The network has a growing professional following, Dillon says. "We get a lot of referrals from psychiatrists nowadays, although there's still a long way to go."
Talking heads
* Studies have found that between four and 10 per cent of Britons hear voices.
* Between 70 and 90 cent of people who hear voices do so following traumatic events.
* Voices can be male, female, without gender, child, adult, human or non-human.
* People may hear one voice or many. Some people report hearing hundreds, although in almost all reported cases, one dominates above the others.
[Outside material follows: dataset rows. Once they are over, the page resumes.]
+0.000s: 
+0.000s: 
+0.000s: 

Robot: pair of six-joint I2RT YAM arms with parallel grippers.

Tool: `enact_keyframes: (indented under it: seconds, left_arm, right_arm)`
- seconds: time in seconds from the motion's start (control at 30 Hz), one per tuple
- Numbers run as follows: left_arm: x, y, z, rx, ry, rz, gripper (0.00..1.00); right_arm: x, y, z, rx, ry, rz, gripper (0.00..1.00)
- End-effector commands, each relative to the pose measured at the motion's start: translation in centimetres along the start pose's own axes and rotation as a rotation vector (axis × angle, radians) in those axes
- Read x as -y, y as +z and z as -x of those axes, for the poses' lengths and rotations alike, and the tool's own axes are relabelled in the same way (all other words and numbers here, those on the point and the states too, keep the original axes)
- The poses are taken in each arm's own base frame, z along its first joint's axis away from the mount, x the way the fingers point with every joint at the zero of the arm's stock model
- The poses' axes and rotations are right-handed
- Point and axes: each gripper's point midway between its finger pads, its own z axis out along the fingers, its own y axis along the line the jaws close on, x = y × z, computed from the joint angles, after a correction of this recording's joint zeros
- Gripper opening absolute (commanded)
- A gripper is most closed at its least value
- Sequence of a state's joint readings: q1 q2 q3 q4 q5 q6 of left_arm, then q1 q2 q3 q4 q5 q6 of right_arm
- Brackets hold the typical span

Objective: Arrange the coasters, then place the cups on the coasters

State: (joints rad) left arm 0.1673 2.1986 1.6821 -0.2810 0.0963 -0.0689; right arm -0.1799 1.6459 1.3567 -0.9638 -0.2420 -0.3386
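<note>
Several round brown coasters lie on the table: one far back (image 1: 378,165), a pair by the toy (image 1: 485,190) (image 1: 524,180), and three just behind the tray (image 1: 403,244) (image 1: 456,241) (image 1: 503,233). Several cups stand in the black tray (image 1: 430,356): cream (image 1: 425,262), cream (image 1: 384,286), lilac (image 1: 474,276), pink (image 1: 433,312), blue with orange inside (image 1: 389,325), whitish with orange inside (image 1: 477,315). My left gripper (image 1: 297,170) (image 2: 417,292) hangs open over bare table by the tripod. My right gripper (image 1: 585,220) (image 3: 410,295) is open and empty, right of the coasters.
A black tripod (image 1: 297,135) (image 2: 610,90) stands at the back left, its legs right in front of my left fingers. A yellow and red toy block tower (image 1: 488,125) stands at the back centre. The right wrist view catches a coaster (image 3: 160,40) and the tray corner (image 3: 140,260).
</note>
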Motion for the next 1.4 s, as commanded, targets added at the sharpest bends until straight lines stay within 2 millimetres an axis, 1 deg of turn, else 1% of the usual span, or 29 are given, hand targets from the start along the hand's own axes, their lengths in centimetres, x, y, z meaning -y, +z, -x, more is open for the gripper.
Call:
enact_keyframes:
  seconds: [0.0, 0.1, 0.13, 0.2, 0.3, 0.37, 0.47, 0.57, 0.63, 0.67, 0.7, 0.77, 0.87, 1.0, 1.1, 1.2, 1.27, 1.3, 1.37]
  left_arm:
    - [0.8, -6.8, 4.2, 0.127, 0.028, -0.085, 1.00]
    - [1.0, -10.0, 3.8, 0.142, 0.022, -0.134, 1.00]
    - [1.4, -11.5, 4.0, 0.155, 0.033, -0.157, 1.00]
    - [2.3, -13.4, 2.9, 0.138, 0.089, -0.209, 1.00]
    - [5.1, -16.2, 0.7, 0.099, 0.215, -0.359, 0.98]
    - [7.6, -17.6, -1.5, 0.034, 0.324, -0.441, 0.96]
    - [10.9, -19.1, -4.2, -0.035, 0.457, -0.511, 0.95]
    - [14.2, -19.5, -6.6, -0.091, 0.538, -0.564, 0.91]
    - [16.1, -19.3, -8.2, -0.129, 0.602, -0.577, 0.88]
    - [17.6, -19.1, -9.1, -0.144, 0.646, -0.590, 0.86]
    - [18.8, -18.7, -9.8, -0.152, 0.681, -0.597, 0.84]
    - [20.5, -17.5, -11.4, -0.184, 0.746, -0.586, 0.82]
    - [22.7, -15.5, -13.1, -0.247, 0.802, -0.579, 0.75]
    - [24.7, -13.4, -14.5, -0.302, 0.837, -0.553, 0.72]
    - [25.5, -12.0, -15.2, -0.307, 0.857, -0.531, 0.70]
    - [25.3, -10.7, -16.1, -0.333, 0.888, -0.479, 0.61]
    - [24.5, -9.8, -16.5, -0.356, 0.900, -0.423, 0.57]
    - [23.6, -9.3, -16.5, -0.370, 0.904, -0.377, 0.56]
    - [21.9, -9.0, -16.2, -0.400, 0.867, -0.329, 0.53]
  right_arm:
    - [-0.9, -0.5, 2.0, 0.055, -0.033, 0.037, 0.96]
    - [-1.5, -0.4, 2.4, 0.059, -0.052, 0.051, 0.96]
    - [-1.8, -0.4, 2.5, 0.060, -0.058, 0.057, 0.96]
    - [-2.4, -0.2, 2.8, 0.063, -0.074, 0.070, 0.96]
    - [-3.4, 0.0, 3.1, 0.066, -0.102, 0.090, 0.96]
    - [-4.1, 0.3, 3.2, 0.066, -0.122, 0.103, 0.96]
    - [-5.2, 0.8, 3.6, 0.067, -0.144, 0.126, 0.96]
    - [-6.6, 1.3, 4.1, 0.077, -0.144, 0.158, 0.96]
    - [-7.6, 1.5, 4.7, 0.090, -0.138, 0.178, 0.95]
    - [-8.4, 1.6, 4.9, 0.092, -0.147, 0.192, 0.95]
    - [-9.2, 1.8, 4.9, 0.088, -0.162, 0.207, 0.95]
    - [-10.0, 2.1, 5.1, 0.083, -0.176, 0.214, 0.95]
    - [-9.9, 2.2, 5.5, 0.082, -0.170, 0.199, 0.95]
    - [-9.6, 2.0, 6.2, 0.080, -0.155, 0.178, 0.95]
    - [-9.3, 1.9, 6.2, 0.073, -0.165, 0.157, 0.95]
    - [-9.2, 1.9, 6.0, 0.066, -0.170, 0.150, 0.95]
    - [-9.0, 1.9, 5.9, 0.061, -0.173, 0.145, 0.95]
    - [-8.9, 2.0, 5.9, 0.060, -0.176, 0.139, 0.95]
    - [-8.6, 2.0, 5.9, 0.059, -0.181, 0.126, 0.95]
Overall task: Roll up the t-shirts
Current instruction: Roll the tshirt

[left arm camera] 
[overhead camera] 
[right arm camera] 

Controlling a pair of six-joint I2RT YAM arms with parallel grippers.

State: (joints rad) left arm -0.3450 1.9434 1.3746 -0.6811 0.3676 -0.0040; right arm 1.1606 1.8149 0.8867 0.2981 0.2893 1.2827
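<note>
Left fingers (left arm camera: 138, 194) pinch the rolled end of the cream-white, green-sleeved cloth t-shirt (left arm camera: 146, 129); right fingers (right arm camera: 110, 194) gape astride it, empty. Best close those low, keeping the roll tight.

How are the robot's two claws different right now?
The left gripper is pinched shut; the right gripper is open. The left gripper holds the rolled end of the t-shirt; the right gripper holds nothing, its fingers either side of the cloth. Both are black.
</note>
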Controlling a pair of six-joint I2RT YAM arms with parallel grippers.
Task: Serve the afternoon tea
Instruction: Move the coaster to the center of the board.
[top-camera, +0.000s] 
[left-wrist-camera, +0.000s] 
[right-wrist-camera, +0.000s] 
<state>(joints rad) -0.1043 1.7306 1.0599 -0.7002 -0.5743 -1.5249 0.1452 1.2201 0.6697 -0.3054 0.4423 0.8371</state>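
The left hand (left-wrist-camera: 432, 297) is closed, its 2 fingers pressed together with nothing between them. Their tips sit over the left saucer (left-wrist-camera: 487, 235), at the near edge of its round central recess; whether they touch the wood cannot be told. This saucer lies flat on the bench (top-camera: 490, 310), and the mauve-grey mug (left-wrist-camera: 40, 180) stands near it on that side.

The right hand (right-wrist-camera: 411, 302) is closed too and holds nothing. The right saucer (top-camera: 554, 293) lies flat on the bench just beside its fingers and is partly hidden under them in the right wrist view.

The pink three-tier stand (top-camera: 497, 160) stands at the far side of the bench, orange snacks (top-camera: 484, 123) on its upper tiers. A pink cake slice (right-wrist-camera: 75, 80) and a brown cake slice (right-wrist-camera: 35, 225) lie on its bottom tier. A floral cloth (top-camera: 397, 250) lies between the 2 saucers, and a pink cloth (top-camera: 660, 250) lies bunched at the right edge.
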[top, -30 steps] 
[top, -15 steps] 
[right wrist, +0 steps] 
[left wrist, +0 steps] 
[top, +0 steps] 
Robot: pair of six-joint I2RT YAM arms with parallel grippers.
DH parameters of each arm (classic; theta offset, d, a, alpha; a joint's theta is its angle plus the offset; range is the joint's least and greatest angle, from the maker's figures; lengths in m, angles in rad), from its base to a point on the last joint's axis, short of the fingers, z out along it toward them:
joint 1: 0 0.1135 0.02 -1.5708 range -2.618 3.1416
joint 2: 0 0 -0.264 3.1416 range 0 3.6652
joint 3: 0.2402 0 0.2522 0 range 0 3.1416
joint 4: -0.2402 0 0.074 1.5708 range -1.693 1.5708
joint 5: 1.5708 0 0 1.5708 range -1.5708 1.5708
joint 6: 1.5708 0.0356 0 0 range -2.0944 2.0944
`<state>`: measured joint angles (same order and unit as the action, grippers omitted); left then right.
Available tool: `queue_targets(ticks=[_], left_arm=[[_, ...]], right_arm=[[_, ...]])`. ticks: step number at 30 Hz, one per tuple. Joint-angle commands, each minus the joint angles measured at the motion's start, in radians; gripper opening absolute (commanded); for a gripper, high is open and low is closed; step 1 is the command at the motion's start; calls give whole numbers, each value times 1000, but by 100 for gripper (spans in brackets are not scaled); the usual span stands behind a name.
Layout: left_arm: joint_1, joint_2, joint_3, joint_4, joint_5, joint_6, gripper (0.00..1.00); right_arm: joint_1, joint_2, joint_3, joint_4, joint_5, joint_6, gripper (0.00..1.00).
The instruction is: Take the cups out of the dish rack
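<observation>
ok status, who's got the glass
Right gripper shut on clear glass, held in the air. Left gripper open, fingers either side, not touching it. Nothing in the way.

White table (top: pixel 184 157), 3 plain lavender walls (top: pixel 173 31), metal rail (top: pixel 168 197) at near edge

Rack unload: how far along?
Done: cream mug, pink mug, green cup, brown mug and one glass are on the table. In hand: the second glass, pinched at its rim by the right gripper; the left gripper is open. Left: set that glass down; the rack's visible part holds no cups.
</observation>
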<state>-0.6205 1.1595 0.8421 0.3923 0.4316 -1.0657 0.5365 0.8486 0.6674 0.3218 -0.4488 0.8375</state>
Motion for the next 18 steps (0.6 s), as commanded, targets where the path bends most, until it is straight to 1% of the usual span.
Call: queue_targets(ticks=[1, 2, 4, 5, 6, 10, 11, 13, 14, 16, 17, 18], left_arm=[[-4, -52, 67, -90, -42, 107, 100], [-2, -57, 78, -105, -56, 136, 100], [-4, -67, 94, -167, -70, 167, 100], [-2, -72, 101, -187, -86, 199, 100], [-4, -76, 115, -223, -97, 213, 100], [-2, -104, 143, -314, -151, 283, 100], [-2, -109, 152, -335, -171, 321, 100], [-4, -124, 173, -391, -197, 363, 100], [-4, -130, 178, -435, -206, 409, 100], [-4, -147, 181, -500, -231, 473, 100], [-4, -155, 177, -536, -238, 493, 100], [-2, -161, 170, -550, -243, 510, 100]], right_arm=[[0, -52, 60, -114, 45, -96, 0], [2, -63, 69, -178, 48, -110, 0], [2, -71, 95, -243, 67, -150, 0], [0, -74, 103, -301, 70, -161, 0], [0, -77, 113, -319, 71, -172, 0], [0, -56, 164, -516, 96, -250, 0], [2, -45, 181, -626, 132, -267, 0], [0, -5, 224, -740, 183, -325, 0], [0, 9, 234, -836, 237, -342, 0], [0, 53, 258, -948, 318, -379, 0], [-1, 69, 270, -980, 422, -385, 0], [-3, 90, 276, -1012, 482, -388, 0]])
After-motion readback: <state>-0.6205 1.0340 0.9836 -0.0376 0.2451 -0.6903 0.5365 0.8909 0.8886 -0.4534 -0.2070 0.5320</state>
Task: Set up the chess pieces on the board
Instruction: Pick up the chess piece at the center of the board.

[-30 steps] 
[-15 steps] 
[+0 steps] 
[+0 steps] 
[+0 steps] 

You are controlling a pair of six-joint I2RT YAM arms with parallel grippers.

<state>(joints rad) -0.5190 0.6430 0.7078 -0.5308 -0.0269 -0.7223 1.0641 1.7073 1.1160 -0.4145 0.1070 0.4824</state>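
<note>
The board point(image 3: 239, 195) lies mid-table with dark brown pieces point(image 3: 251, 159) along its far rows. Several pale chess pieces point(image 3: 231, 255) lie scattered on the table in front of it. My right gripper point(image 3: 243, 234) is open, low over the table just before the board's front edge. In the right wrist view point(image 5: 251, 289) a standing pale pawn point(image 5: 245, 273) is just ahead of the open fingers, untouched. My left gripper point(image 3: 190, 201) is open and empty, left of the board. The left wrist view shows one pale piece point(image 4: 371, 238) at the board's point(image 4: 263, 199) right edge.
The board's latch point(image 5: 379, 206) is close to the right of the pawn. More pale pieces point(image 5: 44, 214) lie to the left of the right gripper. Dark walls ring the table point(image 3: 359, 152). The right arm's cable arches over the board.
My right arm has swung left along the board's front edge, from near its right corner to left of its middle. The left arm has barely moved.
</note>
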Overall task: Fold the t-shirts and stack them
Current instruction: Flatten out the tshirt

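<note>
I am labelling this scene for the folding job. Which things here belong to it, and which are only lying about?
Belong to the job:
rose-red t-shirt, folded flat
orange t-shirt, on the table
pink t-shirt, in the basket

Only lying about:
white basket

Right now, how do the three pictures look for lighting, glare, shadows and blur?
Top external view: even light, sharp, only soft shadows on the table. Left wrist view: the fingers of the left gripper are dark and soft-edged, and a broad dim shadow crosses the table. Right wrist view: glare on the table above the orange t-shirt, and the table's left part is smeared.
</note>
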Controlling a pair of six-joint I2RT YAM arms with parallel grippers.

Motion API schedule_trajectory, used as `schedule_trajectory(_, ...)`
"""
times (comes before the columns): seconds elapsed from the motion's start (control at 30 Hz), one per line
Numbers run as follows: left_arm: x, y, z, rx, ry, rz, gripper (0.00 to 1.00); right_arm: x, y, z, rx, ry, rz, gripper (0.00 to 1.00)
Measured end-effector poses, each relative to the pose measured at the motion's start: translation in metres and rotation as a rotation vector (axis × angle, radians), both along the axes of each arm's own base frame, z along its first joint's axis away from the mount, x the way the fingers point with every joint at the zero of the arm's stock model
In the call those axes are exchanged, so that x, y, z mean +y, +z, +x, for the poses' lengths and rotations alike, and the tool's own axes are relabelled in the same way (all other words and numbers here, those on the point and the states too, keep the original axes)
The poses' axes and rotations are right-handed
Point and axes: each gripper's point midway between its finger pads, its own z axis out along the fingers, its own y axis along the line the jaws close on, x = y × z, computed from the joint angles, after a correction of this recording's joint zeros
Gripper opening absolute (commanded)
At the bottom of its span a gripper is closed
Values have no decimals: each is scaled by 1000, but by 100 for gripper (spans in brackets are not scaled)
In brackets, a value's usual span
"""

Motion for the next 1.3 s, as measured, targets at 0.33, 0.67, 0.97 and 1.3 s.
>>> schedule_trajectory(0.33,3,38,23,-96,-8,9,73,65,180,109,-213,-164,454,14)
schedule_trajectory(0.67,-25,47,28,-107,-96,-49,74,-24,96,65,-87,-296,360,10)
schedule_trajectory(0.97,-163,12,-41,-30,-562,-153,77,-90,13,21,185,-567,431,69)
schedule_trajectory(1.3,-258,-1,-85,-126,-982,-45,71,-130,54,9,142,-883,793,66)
* Voices can be experienced in the head, in the ears, outside the head, in some other part of the body, or in the environment.
* Voices often reflect important aspects of the hearer's emotional state - emotions that are often unexpressed by the hearer.
* The "hearing voices movement" has spread across the world. There are groups in countries as far afield as Australia, Finland, Japan and Palestine.
* Well-known voice hearers include Plato, Sigmund Freud, Beethoven, Byron, Charles Dickens, Virginia Woolf, Sylvia Plath, Isaac Newton and Winston Churchill.